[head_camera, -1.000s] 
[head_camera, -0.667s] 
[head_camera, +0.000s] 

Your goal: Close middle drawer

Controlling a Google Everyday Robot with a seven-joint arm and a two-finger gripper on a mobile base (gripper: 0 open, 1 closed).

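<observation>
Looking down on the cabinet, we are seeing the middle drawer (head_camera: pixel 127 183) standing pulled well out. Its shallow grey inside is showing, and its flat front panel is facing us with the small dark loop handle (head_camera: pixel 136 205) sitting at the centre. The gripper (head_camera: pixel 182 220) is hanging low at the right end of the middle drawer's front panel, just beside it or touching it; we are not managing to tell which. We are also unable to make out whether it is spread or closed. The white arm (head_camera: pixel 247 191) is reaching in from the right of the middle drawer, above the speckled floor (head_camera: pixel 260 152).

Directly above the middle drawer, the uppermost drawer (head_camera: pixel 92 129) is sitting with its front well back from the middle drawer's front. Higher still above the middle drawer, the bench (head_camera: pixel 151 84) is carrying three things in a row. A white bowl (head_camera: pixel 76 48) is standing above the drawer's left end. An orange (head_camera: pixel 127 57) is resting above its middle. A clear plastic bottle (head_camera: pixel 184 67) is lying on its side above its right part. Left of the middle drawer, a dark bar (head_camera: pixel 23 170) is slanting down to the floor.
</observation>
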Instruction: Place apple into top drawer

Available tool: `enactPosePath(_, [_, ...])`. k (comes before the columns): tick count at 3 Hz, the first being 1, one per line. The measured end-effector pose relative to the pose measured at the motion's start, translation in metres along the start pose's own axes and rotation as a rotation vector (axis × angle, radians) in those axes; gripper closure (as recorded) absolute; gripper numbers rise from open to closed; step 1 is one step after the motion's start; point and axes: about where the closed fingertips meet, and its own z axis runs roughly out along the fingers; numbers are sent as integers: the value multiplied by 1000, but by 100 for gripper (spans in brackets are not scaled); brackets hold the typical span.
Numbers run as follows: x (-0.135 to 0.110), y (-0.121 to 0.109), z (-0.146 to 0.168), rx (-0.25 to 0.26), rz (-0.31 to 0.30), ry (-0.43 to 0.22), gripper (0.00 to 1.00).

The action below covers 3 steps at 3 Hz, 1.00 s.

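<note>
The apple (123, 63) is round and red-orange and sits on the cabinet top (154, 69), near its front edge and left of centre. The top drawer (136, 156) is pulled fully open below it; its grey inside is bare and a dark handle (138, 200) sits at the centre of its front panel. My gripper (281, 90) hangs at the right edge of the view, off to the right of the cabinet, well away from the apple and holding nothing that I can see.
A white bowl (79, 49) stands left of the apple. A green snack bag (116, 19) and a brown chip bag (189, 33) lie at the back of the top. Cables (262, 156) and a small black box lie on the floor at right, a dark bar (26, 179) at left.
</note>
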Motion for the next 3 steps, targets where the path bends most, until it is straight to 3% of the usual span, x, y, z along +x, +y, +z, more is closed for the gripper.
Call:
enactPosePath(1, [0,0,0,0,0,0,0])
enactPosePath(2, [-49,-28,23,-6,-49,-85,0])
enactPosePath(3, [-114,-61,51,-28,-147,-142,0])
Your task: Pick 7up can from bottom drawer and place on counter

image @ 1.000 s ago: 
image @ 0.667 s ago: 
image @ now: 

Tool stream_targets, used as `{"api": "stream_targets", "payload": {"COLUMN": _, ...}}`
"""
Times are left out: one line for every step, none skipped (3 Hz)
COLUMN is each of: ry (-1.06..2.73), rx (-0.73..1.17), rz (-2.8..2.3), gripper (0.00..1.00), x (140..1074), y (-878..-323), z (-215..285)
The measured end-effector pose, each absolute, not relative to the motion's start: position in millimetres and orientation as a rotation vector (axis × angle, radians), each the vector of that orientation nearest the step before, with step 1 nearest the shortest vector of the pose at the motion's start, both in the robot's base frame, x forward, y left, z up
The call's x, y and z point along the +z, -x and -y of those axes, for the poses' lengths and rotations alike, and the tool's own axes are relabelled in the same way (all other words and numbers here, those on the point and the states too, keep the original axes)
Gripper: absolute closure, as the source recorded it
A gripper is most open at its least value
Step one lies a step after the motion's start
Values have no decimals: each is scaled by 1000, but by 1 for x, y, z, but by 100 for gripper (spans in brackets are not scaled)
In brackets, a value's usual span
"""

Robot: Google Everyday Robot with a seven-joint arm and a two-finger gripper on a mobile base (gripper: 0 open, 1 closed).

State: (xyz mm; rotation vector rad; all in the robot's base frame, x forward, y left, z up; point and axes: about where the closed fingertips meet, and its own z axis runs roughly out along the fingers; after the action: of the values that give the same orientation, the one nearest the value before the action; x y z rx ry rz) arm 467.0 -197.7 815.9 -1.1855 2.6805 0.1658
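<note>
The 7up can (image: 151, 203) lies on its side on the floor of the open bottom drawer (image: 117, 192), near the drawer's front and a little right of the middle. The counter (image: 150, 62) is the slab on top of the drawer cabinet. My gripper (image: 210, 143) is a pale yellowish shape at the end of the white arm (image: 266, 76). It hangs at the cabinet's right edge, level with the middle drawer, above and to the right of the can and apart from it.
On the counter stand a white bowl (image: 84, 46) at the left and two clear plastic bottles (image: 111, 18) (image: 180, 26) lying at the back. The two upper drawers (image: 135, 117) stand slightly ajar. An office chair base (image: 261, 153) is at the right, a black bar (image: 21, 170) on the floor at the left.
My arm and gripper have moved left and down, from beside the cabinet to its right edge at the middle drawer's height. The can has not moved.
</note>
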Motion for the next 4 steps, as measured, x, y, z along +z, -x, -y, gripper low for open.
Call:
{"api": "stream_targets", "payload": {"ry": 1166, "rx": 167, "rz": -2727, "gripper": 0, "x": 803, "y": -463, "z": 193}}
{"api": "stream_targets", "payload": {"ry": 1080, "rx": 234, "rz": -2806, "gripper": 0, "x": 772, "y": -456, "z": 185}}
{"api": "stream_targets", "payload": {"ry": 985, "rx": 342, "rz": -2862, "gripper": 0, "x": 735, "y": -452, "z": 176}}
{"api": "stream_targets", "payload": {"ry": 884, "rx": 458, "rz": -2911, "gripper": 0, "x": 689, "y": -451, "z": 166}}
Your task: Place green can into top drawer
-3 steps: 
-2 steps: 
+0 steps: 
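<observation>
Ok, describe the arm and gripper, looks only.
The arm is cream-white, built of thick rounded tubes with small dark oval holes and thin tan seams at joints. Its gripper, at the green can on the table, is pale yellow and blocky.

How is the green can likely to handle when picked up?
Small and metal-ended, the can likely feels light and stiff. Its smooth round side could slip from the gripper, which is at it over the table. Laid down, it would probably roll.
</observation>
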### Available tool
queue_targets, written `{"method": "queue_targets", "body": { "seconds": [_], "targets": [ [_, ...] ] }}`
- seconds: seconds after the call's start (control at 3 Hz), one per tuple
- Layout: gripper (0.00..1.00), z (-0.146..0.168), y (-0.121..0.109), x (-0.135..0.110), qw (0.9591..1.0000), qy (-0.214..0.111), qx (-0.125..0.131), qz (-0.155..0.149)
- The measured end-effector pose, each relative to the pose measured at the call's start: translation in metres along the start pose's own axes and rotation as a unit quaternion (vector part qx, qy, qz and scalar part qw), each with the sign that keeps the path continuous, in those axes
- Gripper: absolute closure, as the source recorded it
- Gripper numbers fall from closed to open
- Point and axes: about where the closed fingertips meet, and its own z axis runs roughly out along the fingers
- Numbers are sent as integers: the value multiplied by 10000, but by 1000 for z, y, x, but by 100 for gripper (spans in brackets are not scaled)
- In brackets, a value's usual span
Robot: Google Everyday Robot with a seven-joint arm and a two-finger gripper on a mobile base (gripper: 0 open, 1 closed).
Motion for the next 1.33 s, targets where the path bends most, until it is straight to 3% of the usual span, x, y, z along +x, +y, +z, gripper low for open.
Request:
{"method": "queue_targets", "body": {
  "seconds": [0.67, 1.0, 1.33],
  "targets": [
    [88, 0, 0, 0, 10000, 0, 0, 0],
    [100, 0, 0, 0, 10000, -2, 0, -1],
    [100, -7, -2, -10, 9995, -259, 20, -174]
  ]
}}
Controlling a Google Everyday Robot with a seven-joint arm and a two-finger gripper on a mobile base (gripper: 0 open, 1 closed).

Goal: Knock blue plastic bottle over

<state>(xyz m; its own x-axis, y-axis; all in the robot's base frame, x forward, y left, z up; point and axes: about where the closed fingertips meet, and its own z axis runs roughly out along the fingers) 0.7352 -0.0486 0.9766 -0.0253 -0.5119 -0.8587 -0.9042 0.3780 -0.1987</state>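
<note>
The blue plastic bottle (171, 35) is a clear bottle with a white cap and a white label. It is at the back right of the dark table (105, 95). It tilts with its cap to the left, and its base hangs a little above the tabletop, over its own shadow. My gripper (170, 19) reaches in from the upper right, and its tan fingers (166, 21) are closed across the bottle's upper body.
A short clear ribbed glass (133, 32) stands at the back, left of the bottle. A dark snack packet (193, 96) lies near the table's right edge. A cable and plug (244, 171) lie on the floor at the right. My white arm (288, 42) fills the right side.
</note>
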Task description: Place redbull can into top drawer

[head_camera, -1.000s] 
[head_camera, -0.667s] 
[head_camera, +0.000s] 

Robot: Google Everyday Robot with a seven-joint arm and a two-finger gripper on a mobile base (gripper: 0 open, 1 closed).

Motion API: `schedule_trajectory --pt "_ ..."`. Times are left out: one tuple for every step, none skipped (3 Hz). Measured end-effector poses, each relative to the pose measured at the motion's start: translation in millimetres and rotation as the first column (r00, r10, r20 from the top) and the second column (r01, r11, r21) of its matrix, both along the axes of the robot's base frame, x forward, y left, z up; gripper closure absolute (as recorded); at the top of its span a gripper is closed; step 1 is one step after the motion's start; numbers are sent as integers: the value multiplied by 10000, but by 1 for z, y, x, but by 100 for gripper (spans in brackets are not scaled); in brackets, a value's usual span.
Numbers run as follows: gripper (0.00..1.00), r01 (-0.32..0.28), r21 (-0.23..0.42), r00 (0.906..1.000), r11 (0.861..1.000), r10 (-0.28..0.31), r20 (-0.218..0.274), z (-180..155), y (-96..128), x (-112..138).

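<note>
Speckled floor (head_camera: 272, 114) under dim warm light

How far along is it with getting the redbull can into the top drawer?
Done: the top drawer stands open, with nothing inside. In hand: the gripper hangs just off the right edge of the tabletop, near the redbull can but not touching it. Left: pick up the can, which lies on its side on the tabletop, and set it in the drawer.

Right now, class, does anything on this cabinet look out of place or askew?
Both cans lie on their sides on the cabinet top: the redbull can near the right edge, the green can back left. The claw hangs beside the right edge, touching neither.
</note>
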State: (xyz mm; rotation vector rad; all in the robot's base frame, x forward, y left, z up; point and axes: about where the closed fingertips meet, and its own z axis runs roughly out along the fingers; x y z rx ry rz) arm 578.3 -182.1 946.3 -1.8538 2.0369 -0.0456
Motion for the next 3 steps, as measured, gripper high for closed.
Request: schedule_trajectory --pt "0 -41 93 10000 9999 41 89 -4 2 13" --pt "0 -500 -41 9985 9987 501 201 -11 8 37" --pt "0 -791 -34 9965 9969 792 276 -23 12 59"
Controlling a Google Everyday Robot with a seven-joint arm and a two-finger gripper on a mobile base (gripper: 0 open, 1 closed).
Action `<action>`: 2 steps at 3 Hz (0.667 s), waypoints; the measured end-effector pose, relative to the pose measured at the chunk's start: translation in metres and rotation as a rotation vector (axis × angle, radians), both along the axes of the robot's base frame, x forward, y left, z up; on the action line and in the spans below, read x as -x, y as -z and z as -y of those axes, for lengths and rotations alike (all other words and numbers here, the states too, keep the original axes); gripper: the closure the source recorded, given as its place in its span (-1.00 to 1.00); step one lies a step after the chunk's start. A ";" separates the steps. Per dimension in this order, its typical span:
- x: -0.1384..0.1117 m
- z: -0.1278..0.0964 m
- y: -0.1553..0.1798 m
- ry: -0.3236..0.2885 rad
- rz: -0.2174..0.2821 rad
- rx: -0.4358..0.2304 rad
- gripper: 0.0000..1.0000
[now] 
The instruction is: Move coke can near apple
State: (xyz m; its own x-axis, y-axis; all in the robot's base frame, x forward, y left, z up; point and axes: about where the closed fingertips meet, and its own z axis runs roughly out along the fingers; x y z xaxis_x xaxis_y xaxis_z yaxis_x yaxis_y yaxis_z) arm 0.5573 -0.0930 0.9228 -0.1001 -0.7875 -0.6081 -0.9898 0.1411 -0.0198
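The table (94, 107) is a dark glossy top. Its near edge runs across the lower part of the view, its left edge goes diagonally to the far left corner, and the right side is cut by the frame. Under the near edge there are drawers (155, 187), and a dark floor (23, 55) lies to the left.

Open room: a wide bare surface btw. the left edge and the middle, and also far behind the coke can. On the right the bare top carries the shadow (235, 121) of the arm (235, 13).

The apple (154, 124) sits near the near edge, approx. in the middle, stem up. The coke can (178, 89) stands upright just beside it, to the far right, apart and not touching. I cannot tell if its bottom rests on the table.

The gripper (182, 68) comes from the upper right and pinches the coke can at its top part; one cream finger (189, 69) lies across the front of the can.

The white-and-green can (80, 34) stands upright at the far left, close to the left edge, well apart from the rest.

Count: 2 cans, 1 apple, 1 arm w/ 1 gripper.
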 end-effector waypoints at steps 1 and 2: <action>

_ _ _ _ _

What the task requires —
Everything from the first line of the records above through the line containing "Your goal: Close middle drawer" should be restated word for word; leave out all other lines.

Exercise output —
[head_camera, -1.000s] 
[head_camera, -0.667s] 
[head_camera, +0.000s] 

Your goal: Close middle drawer

The response is now finished.